(Dataset entries)
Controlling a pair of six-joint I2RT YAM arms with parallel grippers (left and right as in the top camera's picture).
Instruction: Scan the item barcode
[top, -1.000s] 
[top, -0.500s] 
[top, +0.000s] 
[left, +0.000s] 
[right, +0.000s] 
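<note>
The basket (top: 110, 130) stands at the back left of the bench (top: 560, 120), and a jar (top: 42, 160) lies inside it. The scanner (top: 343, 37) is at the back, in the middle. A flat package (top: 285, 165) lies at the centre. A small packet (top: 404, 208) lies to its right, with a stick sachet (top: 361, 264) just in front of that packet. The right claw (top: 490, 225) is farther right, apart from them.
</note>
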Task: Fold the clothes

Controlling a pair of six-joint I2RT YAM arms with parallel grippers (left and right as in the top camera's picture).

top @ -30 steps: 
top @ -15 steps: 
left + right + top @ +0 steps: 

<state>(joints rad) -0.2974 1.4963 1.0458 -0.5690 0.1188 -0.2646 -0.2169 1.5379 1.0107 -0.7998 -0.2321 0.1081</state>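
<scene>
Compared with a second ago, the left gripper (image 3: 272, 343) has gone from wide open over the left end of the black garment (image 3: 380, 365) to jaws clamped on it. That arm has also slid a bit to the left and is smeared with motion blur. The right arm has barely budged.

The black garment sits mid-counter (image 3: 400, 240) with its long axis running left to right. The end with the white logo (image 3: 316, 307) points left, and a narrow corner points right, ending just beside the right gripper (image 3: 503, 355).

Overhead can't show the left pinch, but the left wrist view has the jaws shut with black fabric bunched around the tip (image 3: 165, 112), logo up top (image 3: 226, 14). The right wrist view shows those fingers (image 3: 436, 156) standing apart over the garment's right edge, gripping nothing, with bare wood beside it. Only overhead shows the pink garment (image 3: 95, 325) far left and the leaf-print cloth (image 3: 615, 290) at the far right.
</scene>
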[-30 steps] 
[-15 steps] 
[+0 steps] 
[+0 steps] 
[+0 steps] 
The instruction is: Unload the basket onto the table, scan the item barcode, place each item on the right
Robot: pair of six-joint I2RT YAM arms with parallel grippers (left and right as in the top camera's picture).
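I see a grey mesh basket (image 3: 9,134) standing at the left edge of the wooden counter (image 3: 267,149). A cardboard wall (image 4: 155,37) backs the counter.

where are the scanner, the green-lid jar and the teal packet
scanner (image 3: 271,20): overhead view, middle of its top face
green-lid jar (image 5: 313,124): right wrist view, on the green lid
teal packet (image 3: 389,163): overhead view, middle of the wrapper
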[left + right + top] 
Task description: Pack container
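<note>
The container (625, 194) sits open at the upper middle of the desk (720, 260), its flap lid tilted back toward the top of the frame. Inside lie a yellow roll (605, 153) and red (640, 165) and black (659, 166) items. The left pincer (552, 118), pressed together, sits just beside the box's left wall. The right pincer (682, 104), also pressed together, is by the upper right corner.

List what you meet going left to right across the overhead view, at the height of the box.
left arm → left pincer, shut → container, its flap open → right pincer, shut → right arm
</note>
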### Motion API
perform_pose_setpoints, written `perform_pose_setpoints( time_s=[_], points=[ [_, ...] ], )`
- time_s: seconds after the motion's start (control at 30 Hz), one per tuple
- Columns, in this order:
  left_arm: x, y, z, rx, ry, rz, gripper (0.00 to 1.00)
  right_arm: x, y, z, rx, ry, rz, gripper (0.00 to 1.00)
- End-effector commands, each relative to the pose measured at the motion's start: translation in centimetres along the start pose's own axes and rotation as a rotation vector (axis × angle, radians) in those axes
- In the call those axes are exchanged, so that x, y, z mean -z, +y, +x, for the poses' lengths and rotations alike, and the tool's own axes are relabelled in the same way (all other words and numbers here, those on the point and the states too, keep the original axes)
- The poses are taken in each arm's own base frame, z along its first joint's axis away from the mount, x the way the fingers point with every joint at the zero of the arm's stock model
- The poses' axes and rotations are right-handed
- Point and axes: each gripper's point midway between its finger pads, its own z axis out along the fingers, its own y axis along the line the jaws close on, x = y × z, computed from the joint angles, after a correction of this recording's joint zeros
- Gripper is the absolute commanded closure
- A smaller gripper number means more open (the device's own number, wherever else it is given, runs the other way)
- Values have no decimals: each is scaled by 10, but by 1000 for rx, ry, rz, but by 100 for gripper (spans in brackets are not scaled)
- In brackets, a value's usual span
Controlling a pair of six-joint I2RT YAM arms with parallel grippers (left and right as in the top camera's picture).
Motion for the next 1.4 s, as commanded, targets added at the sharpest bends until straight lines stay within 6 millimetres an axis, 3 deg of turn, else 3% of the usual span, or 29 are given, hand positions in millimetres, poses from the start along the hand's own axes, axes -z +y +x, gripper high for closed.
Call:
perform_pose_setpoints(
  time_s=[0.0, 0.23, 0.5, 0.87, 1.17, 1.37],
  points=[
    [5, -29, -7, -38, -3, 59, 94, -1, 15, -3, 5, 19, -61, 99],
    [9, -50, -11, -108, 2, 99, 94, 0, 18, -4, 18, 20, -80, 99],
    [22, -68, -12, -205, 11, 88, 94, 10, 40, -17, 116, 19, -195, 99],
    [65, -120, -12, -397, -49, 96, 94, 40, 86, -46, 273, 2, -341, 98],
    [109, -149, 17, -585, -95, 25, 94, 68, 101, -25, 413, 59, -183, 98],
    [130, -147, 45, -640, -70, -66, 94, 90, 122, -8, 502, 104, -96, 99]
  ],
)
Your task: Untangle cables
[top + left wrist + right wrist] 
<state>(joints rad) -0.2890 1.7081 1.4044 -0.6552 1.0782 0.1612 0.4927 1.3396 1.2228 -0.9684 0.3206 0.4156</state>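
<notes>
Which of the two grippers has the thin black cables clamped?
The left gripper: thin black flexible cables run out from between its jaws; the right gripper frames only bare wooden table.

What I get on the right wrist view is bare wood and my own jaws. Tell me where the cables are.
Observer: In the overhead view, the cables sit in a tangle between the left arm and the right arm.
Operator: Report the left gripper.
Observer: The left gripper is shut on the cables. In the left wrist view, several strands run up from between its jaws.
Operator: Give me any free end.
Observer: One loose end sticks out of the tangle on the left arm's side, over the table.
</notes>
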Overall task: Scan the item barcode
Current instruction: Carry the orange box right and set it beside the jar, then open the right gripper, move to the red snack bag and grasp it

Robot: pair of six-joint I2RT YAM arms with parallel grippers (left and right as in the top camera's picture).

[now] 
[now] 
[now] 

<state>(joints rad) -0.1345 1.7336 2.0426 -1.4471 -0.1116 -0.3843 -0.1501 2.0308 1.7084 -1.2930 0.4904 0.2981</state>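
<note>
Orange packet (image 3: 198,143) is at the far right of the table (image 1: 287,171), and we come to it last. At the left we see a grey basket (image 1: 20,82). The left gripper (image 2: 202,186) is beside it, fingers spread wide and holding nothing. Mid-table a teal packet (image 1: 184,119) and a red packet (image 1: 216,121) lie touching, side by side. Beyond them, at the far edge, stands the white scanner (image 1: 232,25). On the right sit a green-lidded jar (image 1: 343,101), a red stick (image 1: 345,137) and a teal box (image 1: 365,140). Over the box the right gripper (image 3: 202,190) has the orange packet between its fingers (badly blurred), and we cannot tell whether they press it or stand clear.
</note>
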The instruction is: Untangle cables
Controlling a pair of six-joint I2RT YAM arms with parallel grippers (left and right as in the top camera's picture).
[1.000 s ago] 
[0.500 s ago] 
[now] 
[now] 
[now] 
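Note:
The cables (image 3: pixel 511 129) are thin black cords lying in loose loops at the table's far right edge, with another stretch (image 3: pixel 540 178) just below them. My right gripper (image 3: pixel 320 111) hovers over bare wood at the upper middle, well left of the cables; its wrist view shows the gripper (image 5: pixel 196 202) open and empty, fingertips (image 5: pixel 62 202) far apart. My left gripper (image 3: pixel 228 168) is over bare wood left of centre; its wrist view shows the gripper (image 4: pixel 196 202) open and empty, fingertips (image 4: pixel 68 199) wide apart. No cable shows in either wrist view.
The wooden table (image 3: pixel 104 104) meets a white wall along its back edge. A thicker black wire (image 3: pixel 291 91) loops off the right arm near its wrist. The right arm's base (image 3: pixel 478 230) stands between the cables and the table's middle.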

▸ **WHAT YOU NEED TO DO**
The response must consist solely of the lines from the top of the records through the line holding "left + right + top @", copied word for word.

▸ **SOLVED PROBLEM**
Controlling a pair of six-joint I2RT YAM arms with parallel grippers (left and right as in the top camera's picture).
Instruction: Scan the item barcode
[top, -1.000s] 
[top, -0.500s] 
[top, +0.000s] 
[left, +0.000s] 
[right, +0.000s] 
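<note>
The basket (top: 110, 130) stands at the back left of the bench (top: 560, 120), and a jar (top: 42, 160) lies inside it. The scanner (top: 343, 37) is at the back, in the middle. A flat package (top: 285, 165) lies at the centre. A small packet (top: 404, 208) lies to its right, with a stick sachet (top: 361, 264) just in front of that packet. The right claw (top: 490, 225) is farther right, apart from them.
</note>
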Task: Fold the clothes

Controlling a pair of six-joint I2RT YAM arms with parallel grippers (left and right as in the top camera's picture).

top @ -30 steps: 
top @ -15 steps: 
left + right + top @ +0 steps: 

The answer contains nothing more.